WORK INSTRUCTION
Whenever a line of the entries below holds the string "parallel", copy that line and return it.

[Dataset items]
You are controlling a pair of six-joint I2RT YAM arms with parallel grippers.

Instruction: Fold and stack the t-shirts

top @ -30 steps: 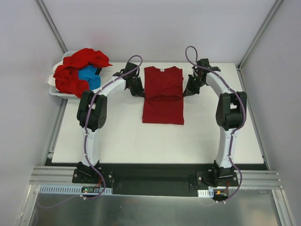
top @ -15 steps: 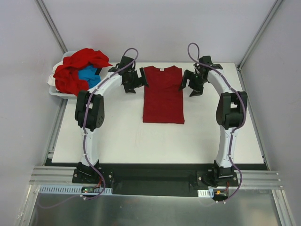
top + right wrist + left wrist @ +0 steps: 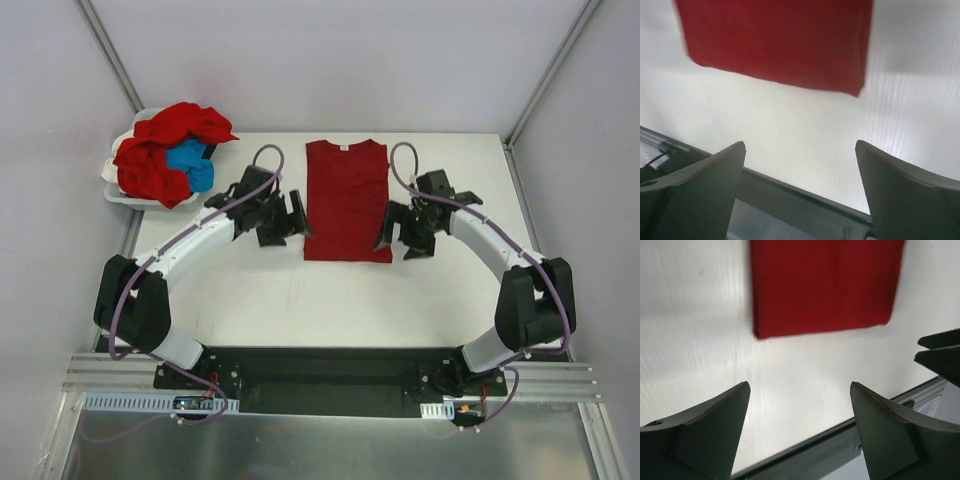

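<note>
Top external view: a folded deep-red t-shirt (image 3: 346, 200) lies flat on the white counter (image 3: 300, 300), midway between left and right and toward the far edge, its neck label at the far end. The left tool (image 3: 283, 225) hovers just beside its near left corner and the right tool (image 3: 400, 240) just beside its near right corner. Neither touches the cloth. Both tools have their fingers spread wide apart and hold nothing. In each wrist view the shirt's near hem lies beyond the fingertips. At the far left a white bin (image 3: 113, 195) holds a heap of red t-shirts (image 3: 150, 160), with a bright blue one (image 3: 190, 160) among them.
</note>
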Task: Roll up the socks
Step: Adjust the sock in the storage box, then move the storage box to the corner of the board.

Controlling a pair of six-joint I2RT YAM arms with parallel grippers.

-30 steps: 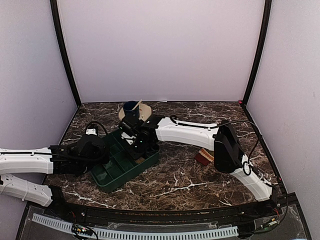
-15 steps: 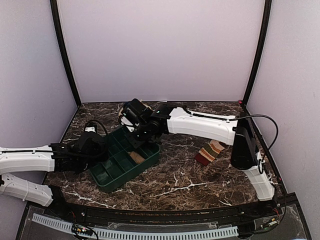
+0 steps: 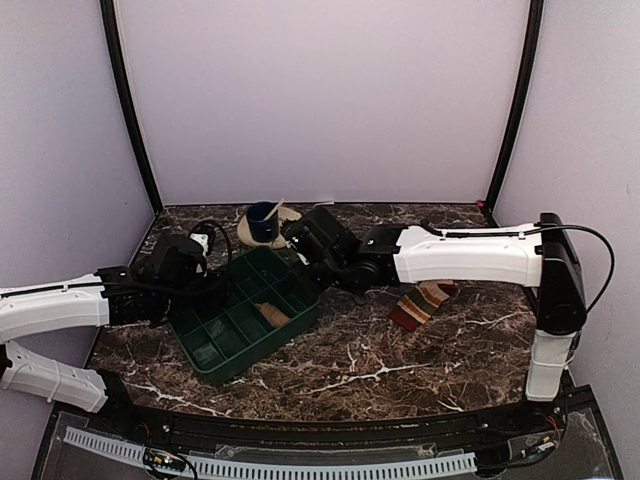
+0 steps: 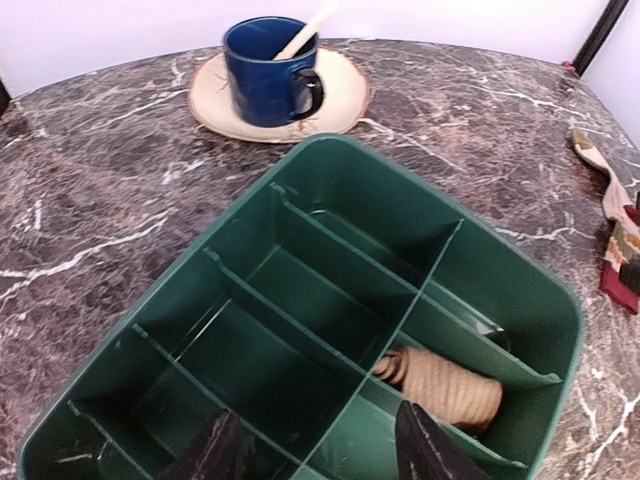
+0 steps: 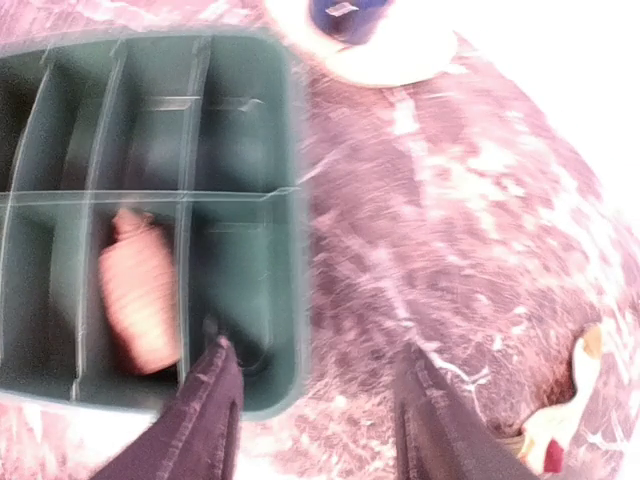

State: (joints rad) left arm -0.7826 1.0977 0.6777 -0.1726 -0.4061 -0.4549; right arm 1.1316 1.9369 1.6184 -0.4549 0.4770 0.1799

PROBLEM SOLUTION
You are controlling a pair of six-joint I2RT YAM arms with parallel grippers.
Controlling a pair of six-joint I2RT YAM arms with parallel grippers.

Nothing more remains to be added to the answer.